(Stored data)

--

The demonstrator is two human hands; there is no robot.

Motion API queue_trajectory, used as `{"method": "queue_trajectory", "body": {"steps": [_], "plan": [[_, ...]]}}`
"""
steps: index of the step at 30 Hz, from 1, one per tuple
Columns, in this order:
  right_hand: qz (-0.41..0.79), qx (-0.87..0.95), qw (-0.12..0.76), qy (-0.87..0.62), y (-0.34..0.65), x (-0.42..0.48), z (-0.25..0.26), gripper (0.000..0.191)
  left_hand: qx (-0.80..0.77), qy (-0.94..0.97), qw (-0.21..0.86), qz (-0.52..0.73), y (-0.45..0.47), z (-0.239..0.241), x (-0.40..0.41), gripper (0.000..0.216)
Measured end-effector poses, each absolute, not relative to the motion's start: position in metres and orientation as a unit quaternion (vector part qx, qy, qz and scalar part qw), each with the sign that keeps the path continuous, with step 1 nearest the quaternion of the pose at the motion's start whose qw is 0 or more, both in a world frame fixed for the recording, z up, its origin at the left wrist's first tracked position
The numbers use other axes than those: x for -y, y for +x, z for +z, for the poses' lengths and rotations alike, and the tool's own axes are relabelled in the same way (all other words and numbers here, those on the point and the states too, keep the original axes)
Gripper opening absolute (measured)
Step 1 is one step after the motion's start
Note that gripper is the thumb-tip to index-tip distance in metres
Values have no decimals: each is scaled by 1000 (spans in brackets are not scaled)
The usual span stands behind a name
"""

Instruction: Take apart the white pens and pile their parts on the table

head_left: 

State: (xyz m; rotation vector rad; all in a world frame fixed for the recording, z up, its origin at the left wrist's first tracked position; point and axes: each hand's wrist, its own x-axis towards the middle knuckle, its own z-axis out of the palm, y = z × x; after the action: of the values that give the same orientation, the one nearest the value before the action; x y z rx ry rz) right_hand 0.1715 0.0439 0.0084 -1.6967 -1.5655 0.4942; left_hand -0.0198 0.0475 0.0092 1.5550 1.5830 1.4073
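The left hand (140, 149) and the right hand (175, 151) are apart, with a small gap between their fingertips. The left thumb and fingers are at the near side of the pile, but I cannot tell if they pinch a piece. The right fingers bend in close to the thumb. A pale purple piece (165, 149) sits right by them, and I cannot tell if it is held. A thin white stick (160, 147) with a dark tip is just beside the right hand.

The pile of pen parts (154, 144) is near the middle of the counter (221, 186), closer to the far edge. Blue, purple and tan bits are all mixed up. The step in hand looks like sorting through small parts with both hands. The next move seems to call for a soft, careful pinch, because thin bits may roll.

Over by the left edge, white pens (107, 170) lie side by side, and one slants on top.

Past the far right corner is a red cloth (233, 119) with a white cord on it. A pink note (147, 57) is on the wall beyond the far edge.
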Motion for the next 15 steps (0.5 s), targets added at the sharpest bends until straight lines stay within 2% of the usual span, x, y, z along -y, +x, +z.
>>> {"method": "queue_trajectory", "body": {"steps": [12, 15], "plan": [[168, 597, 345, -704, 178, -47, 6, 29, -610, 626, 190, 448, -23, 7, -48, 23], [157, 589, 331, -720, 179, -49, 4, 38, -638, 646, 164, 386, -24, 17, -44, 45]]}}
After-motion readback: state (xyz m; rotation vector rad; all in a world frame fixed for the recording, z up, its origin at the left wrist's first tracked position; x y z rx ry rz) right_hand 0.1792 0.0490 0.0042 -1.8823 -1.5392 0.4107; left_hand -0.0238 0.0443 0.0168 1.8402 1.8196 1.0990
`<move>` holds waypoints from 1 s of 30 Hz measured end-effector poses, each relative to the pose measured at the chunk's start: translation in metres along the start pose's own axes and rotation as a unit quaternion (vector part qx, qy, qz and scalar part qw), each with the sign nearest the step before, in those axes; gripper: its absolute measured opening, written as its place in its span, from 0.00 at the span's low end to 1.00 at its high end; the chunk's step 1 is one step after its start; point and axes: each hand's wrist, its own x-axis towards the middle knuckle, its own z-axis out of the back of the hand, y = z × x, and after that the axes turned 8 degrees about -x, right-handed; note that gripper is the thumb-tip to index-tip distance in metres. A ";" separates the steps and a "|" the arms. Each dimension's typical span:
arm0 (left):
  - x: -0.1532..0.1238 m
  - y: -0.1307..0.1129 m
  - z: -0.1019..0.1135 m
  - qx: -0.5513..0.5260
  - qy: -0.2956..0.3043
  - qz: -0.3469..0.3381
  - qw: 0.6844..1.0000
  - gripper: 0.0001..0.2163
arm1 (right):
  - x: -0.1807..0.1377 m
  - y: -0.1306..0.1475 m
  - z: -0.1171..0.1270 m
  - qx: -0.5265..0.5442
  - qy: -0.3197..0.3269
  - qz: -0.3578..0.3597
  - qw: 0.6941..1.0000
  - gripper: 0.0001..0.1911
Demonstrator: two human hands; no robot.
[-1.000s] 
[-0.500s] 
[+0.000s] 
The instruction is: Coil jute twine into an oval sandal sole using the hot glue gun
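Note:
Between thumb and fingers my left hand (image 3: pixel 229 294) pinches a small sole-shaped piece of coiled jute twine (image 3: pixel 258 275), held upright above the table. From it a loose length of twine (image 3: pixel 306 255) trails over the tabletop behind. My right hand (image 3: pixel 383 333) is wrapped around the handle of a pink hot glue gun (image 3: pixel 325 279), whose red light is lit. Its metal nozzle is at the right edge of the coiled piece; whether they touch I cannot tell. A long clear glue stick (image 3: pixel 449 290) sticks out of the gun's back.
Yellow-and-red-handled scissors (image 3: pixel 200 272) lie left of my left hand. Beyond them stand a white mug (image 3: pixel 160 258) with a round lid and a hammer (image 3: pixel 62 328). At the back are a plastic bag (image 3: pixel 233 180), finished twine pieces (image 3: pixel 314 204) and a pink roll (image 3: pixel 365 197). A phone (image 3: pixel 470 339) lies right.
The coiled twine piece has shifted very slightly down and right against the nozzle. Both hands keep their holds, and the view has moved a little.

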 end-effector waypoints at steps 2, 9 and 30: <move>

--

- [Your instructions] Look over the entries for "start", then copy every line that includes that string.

- [Output for this exercise]
Measured end-effector poses, each absolute, not relative to the motion's start: position in metres and orientation as a unit quaternion (vector part qx, qy, qz and scalar part qw), each with the sign that keeps the path continuous, with step 1 nearest the quaternion of the pose at the motion's start whose qw is 0 or more, both in a world frame fixed for the recording, z up, its origin at the left wrist's first tracked position
Step 1 is one step after the motion's start
`<move>` holds waypoints from 1 s of 30 Hz measured end-effector poses, each relative to the pose measured at the chunk's start: translation in metres along the start pose's own axes and rotation as a unit quaternion (vector part qx, qy, qz and scalar part qw), each with the sign nearest the step before, in those axes; gripper: its absolute measured opening, written as its place in its span, from 0.00 at the span's low end to 1.00 at its high end; the chunk's step 1 is one step after its start; point and axes: each hand's wrist, its own x-axis towards the middle knuckle, its own z-axis out of the back of the hand, y = z × x, and after that the axes turned 8 degrees about -x, right-handed; note that gripper is the thumb-tip to index-tip distance in metres. A ";" separates the steps and a "|" the arms. Each dimension's typical span:

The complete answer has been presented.